Look this is nothing. If my role is to see no one, then the only thing I need is for that to be a paid job and I’ve already been mostly doing it since last September. All I gotta do is continue living a heightened actual-life-and-death version of what was always my life, and not set off the strapped time bomb with the corona sticky note. The catch—I would be so relatively ok if we were all told to quarantine until it’s pretty much all good e.g. vaccine, corona going I’m bored bye. The existential reality is june 22 is a faint green light for people to optionally move on at their own varied degrees. So random scenario—everyone’s legally locked in, and of course the person you think would’ve been the one suddenly realizes in their quarantine self-reflection that they’ve always wanted you, and of course this would happen when you are now legally forbidden to be with them. June 22, people can gather, first guy she invites over breaks the 2-meter rule and tickles her, she goes “what’s this emotion I feel”, and yeah CLR.

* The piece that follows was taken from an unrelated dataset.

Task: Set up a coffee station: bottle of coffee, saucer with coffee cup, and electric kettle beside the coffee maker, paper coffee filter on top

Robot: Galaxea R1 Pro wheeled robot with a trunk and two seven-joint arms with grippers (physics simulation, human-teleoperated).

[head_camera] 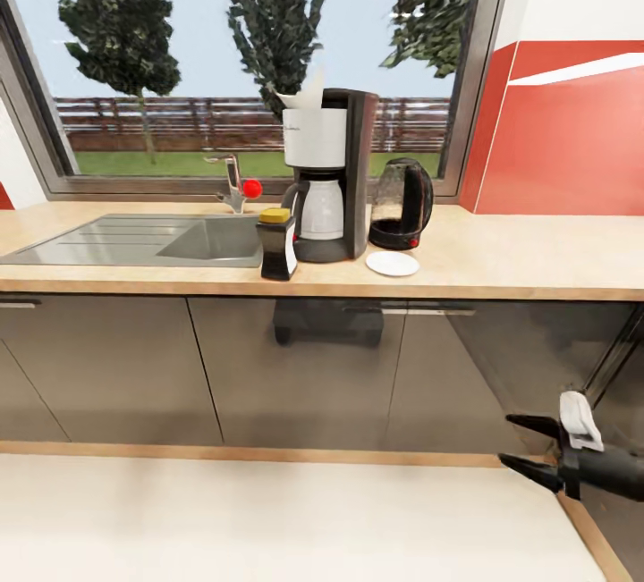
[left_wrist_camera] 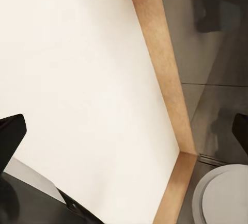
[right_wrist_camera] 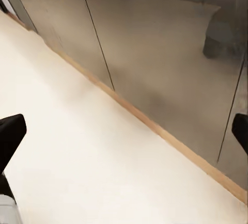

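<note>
in the head view the coffee maker (head_camera: 324, 175) stands on the countertop (head_camera: 519, 260) with a paper filter (head_camera: 304, 92) poking from its top, the bottle of coffee (head_camera: 278, 244) touching its left side, the electric kettle (head_camera: 402, 204) just to its right and the saucer (head_camera: 392, 264) bare in front; no cup shows, and it should be light, hard and breakable, best pinched across its rim, while the right gripper (head_camera: 534, 448) hangs low with fingers apart and empty. the left wrist view looks along dark fingertips (left_wrist_camera: 11, 136) spread wide over a pale floor (left_wrist_camera: 77, 79) and wood trim (left_wrist_camera: 160, 64). the right wrist view has its fingertips (right_wrist_camera: 10, 136) equally wide apart before the grey cabinet doors (right_wrist_camera: 155, 43).
</note>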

These sentient beings called humans of which I’m so not a cog amongst no no are reactionary. And I guess I’m gonna find out sooner or later how people will have handled the options that are extended to them. If within these next weeks the numbers blast up and create a comic book movie beam in the sky, then the only solace out of that is everyone still alive goes into lockdown again. Or it’s relatively fine regardless of the underground gangster poker shootouts and o noir-style orgy phenomenons that have ushered the new underbelly of the next earth. Either way I know for a metaphysical fact that people are gonna start doing their thing again.

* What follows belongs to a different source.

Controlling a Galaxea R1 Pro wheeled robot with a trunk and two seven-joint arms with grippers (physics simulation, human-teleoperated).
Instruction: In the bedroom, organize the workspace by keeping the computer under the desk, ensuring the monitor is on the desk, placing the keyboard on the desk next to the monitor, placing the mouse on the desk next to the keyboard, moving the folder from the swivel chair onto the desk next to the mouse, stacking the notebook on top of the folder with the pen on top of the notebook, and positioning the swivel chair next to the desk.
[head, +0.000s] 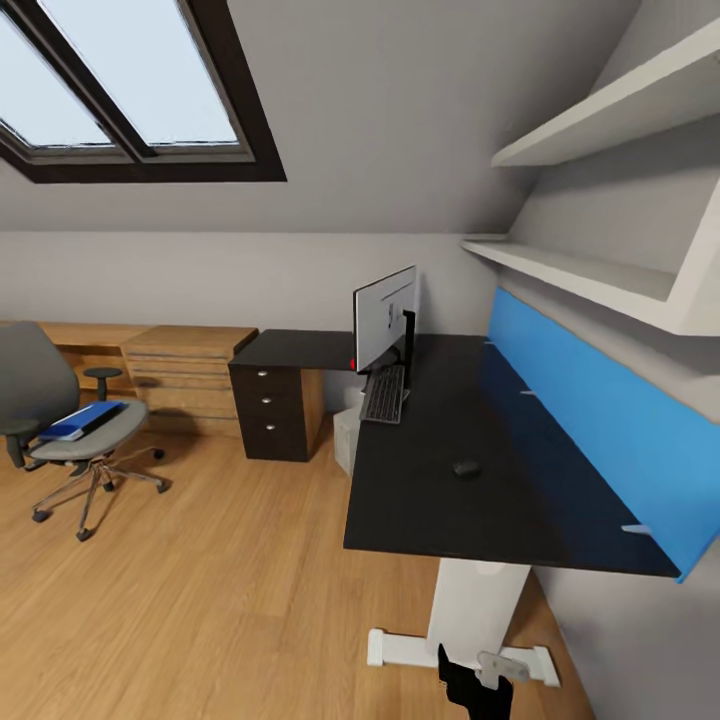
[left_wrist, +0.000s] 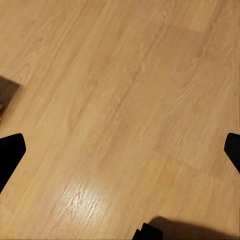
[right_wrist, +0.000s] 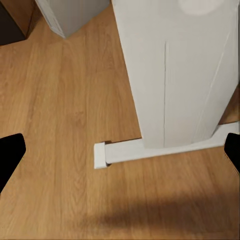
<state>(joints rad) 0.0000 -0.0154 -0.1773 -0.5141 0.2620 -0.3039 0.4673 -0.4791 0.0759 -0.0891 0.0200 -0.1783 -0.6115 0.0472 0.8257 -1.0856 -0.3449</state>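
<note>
Standing back from the desk (head: 520, 520), the robot has both arms hanging low, neither reaching for anything, which to my eye suits a machine that is surveying the room or travelling rather than working. Each wrist camera shows a pair of black fingertips (left_wrist: 11, 150) at the far edges of its picture with bare floor between them, so both the left gripper (left_wrist: 120, 150) and the right gripper (right_wrist: 120, 150) are spread wide and empty.

On the desk the monitor (head: 385, 318) stands upright near the far end of the black top, with the keyboard (head: 385, 393) lying flat just in front of it. The mouse (head: 466, 467) sits on the desk too, but well apart from the keyboard, toward the near end; I judge it may need moving closer. A pale box, probably the computer (head: 346, 438), shows beneath the desk's edge below the keyboard.

The swivel chair (head: 60, 420) is well away from the desk, out on the wood floor (head: 220, 580) by the oak drawers (head: 185, 375). The blue folder (head: 82, 420) rests on its seat, with something dark along its top that could be the notebook; I cannot make out a pen.

From the head camera I get the whole layout. The right wrist camera adds the desk's white leg (right_wrist: 175, 75) and its foot bar up close, plus a corner of the pale case beyond it. The left wrist camera looks at floor planks.
</note>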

And I’ll still be here. Where I was adept-level before corona, where I was boss-level during corona, and where I am wearying-pro-level now at still-corona-but-you-can-meet-people-just-don’t-hug-or-get-it-on. And people will hug or/and-then get it on.
In my case though, I can’t break cause of an arbitrary date and others’ reactions to it. B’s daughter won’t lose anything if I miss out on only the most formative years of her life. People don’t lose anything by my not yet logging onto the Outside World Game, though they sure as Hell won’t see what’s coming. Whoever blacked out during lockdown and cabin fever-thought “omg terry so smooth-skinned sexy” won’t lose anything by waking up. If I’m so convinced that my if-nothing-else fate is that of an artistically altruistic martyr of aloneness, then for me nothing has to change on june 22. And if I betray my own given purpose then I might as well cook and eat my own shoe, and unlike Herzog I won’t film myself doing it to expand my cult.
Our talk really did help B. Thanks. This one wasn’t pure pain to write. And to that, Dan “Science Beat” is such a swell track to wrap on especially at 5 a.m.